DALLAS -

EFG Companies and Northwood University are collaborating again, this time for an F&I competition designed to “jolt” the industry into a higher standard of innovation. 

A new accolade to be held annually, officials highlighted the F&I Innovator of the Year program will pit six teams of Northwood’s junior and senior undergraduate automotive marketing and management students against one another to conceptualize and build a new F&I product while earning course credit. 

A panel of dealer principals, EFG executives and Northwood’s automotive program educators will judge each team’s business case in November. EFG Companies will award the winning team $25,000, and will develop the winning F&I product for the retail automotive marketplace. 

The company will also return a percentage of the product’s revenues to Northwood University.

Officials explained the competing teams will be tasked with developing a business case for their new F&I product. Each team will be assigned an F&I director as a mentor to act as a sounding board and guide for one hour per week. The students must research, rationalize and demonstrate the market viability of the new product, and it’s potential to facilitate F&I product sales in franchise dealerships.

In addition, the teams will keep video diaries of their progress, challenges, breakthrough and more that will be uploaded to YouTube each week like the update available at this top of this page. The competition will run from Sept. 7 through Nov. 13.

“Since the 1980s, F&I products have been developed from a dealer/F&I perspective outward, versus a consumer perspective inward,” EFG Companies president and chief executive officer John Pappanastos said. “The increasing compliance and customer retention pressure, and the challenge of appealing to a new and highly informed generation, have predicated the need for the industry to turn innovation on its head.

“These students represent a fourth of the U.S. population with $200 billion in annual buying power.

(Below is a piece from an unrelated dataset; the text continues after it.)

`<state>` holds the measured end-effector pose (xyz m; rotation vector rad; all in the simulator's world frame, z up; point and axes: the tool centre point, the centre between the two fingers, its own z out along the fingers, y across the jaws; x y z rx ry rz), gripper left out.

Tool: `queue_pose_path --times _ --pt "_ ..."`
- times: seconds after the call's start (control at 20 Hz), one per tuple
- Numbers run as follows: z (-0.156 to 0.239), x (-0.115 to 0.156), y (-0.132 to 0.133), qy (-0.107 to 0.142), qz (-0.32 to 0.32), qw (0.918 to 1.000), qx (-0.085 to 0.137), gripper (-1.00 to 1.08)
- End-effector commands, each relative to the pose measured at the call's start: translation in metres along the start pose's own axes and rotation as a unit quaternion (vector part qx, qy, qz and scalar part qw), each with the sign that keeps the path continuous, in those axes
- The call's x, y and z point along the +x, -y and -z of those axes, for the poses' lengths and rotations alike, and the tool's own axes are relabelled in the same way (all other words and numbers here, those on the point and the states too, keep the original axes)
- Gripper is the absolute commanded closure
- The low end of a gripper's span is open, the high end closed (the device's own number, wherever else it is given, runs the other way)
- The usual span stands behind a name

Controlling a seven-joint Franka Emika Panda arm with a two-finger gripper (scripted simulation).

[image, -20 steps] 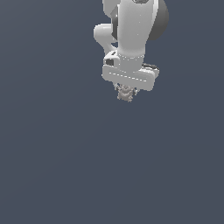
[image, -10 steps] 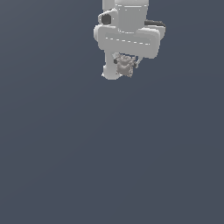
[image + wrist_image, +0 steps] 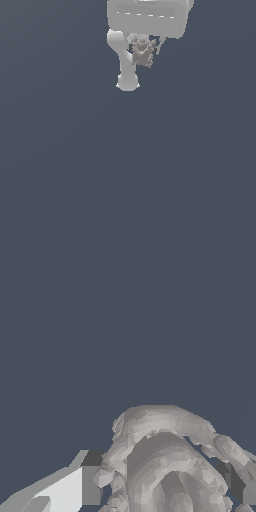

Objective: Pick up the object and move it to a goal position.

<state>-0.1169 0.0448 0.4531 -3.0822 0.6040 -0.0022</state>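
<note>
The object is a small knobbly grey-beige lump near the top of the exterior view. It hangs under the white hand, and my gripper is shut on it, the fingers mostly hidden behind it. In the wrist view the object fills the lower part of the picture, its bumpy ridges pressed between a white and grey finger on one side and a dark finger on the other. It touches no surface and is held in the air.
A white arm link runs down behind the object to a rounded end. Everything else in both views is a plain dark grey-blue ground with no other objects or edges visible.
The hand has risen toward the exterior view's top edge and looks larger, carrying the object with it. More of the arm now shows below the hand.
</note>
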Motion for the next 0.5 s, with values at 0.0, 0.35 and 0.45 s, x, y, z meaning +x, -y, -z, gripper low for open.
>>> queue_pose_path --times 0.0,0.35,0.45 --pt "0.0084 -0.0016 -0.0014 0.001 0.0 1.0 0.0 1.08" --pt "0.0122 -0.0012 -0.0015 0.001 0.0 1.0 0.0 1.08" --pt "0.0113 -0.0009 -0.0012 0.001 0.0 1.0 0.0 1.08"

Our hope is that other F&I providers will follow suit in finding new ways to innovate and drive value for dealers,” Pappanastos continued.

Organizers added the F&I Innovator of the Year competition will provide Northwood junior and senior students with a deeper understanding of F&I’s importance for dealer profit and customer satisfaction.

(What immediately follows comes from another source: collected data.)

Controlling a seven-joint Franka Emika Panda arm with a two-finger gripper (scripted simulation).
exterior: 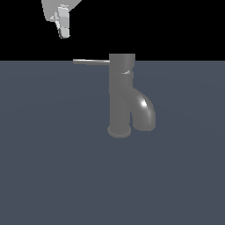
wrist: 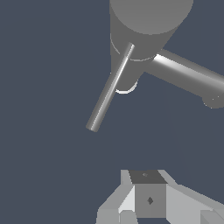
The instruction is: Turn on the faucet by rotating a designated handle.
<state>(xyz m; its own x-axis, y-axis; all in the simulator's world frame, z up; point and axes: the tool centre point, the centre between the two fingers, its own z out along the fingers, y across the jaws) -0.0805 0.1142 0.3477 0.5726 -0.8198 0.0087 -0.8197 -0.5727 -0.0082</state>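
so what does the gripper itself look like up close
The gripper is pale grey to white and blocky, with flat angular faces. In the exterior view only its lower end shows, tapering into short squared fingers. The wrist view shows light grey faceted housing around a darker grey square block with a small dark diamond mark. No cables or lettering are visible.

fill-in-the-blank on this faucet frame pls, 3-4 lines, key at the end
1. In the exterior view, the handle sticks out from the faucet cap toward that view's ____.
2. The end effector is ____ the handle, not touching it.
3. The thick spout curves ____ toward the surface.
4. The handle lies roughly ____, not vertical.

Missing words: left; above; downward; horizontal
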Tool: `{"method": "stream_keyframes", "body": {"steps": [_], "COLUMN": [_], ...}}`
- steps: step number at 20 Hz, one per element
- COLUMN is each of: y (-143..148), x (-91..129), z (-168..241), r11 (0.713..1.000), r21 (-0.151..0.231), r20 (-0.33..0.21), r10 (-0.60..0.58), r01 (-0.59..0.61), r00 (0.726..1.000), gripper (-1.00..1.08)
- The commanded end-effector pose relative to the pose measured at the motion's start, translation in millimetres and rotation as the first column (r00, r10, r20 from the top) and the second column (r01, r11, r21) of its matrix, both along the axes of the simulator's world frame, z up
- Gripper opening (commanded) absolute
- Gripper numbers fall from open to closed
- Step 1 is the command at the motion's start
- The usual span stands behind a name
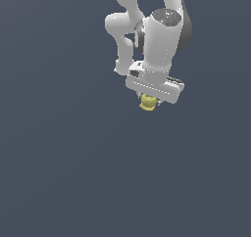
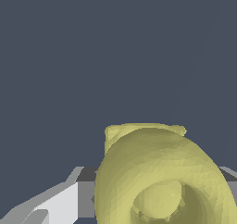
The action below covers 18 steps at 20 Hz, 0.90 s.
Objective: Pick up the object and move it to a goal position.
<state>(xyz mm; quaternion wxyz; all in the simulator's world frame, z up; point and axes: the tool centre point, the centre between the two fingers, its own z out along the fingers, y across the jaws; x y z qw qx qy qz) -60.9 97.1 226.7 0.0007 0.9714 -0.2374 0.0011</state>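
A white robot arm (image 1: 147, 30) was shown against a plain dark blue-grey background, seen from the exterior view, its wrist pointed downward. At the end of the arm, the gripper (image 1: 148, 100) was seen with the object (image 1: 147, 103), a small pale yellow lump, directly beneath its white body and touching it. The fingers were mostly hidden behind that body, so how wide they stood could not be told from this view. In the wrist view, the object (image 2: 162, 177) was seen very close to the camera, rounded and lumpy, with a hollow in its face and a smaller rounded knob inside that hollow. A white and grey finger (image 2: 55, 204) was seen just beside the object, apparently against it. The object appeared to be held between the fingers, though the grip itself was not clearly shown.
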Motion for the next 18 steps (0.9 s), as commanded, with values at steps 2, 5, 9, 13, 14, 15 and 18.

Jennifer Rappaport, who is chief marketing officer and president marketing services at EFG Companies, told SubPrime Auto Finance News during a phone conversation on Wednesday that program orchestrators are being careful “not to lead the witness” in terms of expectations from what kinds of ideas might be generated by the participating Northwood students.

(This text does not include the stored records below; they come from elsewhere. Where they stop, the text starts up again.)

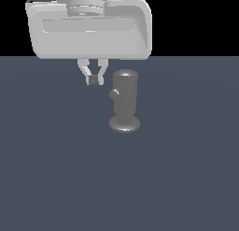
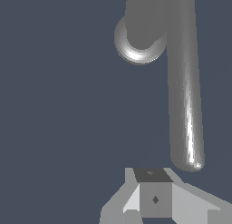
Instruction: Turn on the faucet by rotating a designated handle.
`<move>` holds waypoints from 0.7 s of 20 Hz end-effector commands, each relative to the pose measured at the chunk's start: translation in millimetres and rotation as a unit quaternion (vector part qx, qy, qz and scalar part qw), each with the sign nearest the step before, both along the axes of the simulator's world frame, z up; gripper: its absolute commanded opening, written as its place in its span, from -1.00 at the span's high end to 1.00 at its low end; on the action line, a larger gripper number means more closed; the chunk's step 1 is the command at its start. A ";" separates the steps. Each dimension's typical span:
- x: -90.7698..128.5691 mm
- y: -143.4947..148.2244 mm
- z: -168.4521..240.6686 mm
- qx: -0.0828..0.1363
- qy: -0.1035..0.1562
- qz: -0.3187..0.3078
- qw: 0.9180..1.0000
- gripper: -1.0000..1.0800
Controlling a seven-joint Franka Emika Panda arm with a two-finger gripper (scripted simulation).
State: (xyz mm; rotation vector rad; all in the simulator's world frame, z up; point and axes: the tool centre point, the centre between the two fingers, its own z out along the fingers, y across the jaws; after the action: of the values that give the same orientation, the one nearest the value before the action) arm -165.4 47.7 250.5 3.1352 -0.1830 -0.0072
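Note:
The faucet (image 1: 125, 97) is a grey upright cylinder with a domed top on a round disc base (image 1: 124, 124). In the exterior view its handle (image 1: 114, 93) points toward the camera and shows only as a small round knob on the cylinder's side. My gripper (image 1: 94, 80) hangs just off the faucet on the exterior view's left, at upper-body height, shut with nothing between its fingers. In the wrist view the handle (image 2: 185, 82) is a long shiny rod. Its rounded tip (image 2: 190, 162) ends just ahead of my gripper (image 2: 152, 193), a little to one side and not touching. The faucet body (image 2: 144, 19) lies beyond.
A flat dark blue-grey floor (image 1: 56, 178) spreads all around the faucet. The arm's large white hand housing (image 1: 88, 29) fills the upper part of the exterior view above the gripper.

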 end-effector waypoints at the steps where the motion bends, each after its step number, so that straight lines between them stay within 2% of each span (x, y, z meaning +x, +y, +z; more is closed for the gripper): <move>1: 5.6 2.7 -11.3 0.000 -0.001 -0.002 1.000 1.00; 14: 16.6 7.0 -30.8 0.001 -0.002 -0.006 1.000 1.00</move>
State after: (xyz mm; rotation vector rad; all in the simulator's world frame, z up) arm -149.2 54.6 219.9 3.1354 -0.2026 -0.0009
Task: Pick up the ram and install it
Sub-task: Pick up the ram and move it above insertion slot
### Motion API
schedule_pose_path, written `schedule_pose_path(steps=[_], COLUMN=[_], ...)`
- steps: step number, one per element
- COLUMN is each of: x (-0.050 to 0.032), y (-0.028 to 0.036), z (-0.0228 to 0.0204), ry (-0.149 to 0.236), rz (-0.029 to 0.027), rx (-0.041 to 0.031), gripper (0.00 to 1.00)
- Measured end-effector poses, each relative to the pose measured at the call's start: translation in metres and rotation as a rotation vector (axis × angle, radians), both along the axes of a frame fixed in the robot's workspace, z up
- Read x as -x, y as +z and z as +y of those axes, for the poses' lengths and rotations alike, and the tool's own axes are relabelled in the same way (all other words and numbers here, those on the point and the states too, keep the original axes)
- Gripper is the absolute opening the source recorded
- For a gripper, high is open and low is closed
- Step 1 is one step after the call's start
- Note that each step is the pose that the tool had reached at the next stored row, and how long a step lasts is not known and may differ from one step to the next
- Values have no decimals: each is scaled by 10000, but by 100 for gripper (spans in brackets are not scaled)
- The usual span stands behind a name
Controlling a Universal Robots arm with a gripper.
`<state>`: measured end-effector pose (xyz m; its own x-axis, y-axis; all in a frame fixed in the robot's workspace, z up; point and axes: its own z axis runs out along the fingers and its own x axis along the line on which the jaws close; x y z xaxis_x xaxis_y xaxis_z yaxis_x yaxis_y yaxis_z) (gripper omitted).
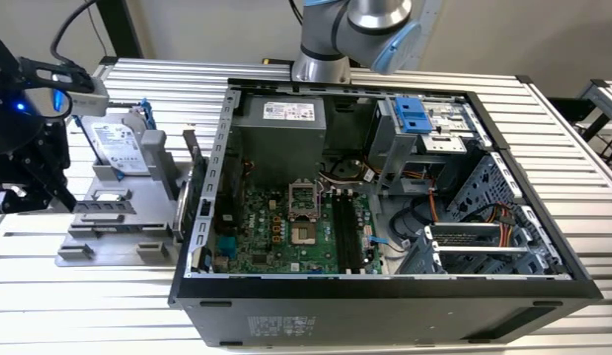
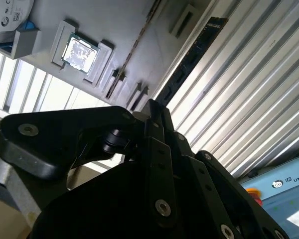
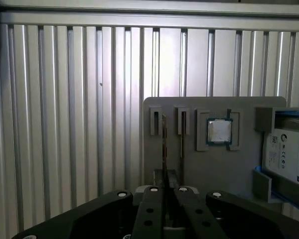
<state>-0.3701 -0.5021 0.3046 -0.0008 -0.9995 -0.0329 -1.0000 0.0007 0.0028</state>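
A ribbed aluminium table (image 1: 89, 303) carries an open computer case (image 1: 385, 318), its motherboard (image 1: 286, 229) bare to the room. Toward the exterior view's left sits a grey parts holder (image 1: 119, 238) with a hard drive (image 1: 119, 148) propped in it. The gripper (image 3: 168, 187) hangs over that holder, its fingers drawn together. The ram (image 2: 192, 52) stands on its long edge in the holder, along the side next to bare table. In the second wrist view it lies just past the fingertips (image 2: 152, 112). A processor chip (image 3: 219, 132) rests in a pocket nearby.
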Motion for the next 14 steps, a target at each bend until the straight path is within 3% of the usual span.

“For all of us to think that F&I products will only be sold in an F&I office during the next 30 years is probably not an accurate statement,” Rappaport said. “What are the other areas within a dealership where a consumer protection product that has been traditionally been sold in tradition F&I offices? They may come up with a pure F&I office product. They may come up with something very different. They also might come up with a more showroom traffic-driving product.

“We’re just excited to see what they come up with and we’re not putting a lot of handcuffs on them because we really want them with fresh, objective non-jaded minds to think about this from a pure consumer experience and from what consumers find both relevant and valuable,” she continued.

Currently, EFG Companies estimated dealers generate 35 to 40 percent of their profit from the sale of F&I products. EFG added the pace of change in this area of dealership profitability is evolving rapidly due to continuing pressure on finance companies, and consequently, on the dealer’s finance reserve from the Consumer Financial Protection Bureau.

“This competition exemplifies the Northwood University philosophy of hands-on learning. It provides our students the unique opportunity to see first-hand how entrepreneurism and leadership can impact the industry as a whole,” Northwood University president Keith Pretty said.

“Through this competition, we are providing students with an up close and personal opportunity to assess the challenges facing dealerships today and create a product or solution that has never been done before, and can viably drive profit margin for a dealer,” Pretty added.

This project isn’t the first time EFG Companies and Northwood are working together. This spring, EFG taught Northwood’s inaugural reinsurance class at the university’s Michigan campus. The class included a two-part curriculum took students from the most basic definitions of traditional insurance (such as premium, commission, reserve and more) to an overview of reinsurable F&I products like service contracts.

“We started working with Northwood over a year ago, and we’ve just been incredibly impressed with that organization,” Pappanastos told SubPrime Auto Finance News. “Not only is it really the only accredited auto retail marketing management curriculum, but they have a class of students who really care about this industry. They teach a very entrepreneurial model. The more we’ve gotten close to Northwood the more impressed we’ve been. This is our opportunity to leverage some of the thinking of millennials that they turning out who will be the leaders of this industry in the future.”